• _Requirement_:
Could you restate, exactly and with nothing added, the lines from the start of the data through the line that holds "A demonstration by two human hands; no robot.", leaving the pictures out?

• _Data block_:
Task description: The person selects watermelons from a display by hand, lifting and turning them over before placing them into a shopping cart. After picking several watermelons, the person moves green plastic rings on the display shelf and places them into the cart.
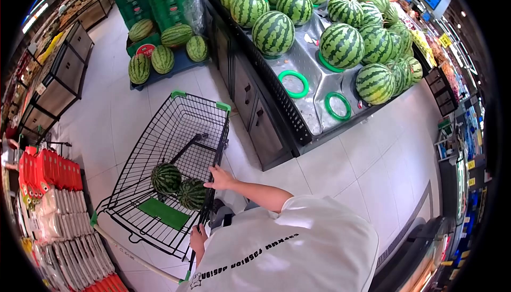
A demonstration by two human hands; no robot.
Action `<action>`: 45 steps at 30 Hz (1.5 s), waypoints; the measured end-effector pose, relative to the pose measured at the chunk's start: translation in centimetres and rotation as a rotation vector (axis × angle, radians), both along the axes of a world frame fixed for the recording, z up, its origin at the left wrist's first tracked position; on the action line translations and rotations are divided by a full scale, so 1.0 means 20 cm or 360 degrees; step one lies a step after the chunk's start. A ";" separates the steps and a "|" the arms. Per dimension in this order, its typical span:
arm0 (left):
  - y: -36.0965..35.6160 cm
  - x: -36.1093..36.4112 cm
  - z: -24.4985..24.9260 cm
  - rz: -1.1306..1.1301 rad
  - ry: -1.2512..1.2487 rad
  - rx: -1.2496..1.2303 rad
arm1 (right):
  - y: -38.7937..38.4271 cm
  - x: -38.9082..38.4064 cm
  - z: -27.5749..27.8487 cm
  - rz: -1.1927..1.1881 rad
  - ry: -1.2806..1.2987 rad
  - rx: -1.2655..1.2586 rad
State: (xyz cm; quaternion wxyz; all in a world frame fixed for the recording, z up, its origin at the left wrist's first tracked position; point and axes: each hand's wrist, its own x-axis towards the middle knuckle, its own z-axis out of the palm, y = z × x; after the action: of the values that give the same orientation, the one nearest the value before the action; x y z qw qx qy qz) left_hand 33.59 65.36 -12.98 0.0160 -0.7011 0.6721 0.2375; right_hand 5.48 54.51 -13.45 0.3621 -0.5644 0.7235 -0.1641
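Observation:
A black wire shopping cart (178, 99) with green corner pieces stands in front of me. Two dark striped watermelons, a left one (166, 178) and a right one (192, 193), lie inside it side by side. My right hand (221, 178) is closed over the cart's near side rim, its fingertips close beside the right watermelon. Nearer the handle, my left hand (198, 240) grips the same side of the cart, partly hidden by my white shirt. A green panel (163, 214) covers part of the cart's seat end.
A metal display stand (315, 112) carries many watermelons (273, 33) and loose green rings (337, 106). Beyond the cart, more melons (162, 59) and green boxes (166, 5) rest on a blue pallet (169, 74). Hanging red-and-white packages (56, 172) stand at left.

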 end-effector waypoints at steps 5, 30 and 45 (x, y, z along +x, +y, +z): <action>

• _Exercise answer_:
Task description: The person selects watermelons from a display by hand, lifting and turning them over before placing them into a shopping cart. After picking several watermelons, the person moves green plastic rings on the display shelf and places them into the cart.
A demonstration by two human hands; no robot.

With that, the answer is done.